Steve Skibel Sr.: Father of DG’s might mite BMX racer Steve Skibel Jr., Steve saw the need for lighter equipment and made many “firsts” in BMX. He was the first person to hook up a freewheel and caliper brakes, while everyone else had coaster brakes, and he was the first person to add three-piece alloy cranks to a bike.

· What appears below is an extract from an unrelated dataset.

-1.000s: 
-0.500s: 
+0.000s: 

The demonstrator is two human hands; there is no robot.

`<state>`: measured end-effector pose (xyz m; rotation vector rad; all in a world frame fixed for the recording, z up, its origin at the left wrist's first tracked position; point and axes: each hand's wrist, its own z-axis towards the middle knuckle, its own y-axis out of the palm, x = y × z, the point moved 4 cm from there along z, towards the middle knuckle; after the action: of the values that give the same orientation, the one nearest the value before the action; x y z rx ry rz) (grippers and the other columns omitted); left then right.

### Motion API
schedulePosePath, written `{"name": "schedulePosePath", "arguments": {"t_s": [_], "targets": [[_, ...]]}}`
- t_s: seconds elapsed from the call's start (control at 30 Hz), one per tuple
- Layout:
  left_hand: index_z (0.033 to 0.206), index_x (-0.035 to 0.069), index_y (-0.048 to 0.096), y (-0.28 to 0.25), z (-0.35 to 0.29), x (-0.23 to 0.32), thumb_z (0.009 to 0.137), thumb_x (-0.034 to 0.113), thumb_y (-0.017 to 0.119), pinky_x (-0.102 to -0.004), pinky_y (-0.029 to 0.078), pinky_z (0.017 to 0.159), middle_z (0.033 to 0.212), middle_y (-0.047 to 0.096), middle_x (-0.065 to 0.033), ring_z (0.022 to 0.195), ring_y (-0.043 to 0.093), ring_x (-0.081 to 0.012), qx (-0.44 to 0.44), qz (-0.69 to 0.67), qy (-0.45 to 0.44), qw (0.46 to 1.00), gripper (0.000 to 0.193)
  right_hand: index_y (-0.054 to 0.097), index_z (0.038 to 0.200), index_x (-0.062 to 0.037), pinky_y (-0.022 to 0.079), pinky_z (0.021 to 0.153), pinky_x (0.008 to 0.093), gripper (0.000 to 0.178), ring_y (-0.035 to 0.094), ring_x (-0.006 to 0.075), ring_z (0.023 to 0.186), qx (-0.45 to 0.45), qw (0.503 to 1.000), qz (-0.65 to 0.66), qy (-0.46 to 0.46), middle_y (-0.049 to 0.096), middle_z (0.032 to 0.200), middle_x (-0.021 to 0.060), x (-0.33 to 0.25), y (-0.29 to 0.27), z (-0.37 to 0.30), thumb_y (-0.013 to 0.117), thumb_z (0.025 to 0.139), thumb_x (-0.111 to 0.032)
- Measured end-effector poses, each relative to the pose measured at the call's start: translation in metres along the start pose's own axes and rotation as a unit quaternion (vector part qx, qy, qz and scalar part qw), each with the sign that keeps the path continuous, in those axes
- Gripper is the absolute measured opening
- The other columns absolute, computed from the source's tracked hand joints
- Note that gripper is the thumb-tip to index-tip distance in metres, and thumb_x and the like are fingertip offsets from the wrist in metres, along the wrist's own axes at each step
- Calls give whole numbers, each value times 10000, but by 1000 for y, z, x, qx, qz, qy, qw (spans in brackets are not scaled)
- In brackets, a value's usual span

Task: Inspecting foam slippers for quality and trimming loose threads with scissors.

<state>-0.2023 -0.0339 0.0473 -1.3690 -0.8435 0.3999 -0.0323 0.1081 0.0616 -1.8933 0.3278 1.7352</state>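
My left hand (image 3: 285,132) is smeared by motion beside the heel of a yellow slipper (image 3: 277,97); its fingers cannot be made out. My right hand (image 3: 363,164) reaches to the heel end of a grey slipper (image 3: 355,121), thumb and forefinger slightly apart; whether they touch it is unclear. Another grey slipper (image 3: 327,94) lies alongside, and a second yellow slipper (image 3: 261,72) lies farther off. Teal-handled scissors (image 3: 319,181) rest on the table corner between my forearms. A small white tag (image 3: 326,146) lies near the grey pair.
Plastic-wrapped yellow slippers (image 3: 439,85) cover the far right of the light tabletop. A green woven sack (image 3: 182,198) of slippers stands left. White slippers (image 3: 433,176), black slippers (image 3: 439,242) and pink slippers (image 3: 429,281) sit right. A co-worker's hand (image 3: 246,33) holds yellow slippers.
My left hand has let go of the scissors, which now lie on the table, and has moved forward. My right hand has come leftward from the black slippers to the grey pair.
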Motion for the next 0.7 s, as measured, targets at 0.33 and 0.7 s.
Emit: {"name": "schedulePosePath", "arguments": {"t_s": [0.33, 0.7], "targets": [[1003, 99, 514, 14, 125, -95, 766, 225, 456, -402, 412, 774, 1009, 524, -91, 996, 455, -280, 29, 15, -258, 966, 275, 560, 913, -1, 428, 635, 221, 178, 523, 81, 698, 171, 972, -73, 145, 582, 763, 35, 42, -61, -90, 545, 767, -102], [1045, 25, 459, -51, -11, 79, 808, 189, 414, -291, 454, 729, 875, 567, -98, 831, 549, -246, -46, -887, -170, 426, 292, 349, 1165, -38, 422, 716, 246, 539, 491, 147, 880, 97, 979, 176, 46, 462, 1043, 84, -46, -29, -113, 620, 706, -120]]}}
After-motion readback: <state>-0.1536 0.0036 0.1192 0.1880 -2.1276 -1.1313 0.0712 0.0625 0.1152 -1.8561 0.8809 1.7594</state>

Greg (Scott) Swingrover: Living on Catalina Island, Greg started racing at age 12 and by the age of 15 was responsible for getting Harry Leary to help build an ABA track on the island. Greg raced for many years as an Orange Y local. His riding accomplishments include competing in the Guinness Book of World Records for bicycle jump and bunny-hop, co-winner of the first King of Dirt competition with Fuzzy Hall and then during a brief racing comeback won the ABA Industry Cup Title in 1997. In 1985, Greg managed the BMX department at South Coast Bike Shop in Santa Ana, CA. where he started the South Coast bike shop team with Barry Nilson. In 1987, he started one of the first ever rider-owned companies, S & M Bicycles with his partner Chris Moeller. While running S & M, Greg worked with Todd Huffman at MOR Distributing/Auburn as a salesman. In 1988, he moved on to GT Bicycles as GT’s aftermarket BMX brand manager. He sold his interest in S & M Bicycles to Chris in 1991. Then in late 1997, Greg began working at Crupi as General Manager developing several new Crupi products and working to re-establish Crupi as a top high-end brand. Today, Greg has become the owner of Crupi Parts and continues his love for the sport of BMX racing.

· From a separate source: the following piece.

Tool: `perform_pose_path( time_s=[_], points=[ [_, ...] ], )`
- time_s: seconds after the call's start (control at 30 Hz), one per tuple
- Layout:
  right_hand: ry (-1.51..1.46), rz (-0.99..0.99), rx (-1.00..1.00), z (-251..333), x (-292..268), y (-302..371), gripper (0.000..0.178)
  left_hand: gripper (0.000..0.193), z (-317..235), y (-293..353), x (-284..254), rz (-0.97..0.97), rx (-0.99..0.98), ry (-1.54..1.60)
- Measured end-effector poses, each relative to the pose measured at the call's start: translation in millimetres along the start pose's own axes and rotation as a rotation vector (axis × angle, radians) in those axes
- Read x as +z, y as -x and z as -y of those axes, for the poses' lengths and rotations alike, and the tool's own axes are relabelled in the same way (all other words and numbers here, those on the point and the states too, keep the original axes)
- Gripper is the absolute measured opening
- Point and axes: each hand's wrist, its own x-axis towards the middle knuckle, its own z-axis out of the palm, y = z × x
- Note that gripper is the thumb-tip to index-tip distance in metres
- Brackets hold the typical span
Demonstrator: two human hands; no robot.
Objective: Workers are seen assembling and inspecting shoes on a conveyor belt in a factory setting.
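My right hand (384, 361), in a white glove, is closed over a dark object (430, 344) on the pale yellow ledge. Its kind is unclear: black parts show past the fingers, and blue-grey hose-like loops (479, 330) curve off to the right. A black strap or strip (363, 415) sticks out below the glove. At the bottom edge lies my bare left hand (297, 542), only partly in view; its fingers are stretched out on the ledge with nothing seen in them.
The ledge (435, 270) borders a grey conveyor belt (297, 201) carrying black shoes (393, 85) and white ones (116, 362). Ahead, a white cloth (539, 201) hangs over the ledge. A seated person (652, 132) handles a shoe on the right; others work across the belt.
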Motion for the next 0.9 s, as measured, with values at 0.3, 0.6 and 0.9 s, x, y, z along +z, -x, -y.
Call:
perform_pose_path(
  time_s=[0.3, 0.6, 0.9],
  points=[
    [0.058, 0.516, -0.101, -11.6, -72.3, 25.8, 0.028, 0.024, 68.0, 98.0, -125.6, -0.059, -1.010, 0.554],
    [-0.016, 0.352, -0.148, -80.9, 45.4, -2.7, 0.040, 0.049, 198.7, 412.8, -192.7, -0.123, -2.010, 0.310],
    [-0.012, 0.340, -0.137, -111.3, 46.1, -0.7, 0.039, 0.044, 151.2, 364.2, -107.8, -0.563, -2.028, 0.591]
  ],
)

Marshall Wheeler: Owner and founder of Two Wheelers, maker of the famed square-tubed “Stroker” frame. One time sponsor of BMX Hall of Famers Jeff Bottema and Brian Lewis. Marshall is retired and lives in SoCal.
Roger Worsham: Founder/owner of CW Racing. Roger began his BMX career as owner of Coast Wheels Bike Shop in Placentia, CA. Coast Wheels supported a pretty large local bike shop team that traveled to nationals in a mini school bus. Coast Wheels evolved into CW Racing in 1980 and grew phenomenally during the mid 80’s. Roger always supported a full force BMX team. His eye for young talents gave a big boost to many future BMX superstars, such as Billy Griggs, Mike Miranda, Tracer Finn, Debbie Kalsow and Pete Loncarevich. He sold CW to Louisville Cycle in 1989 and began a high end subsidiary company called Revcore. Roger then went into the printing business, becoming publisher of the short lived BMX World magazine in 1990.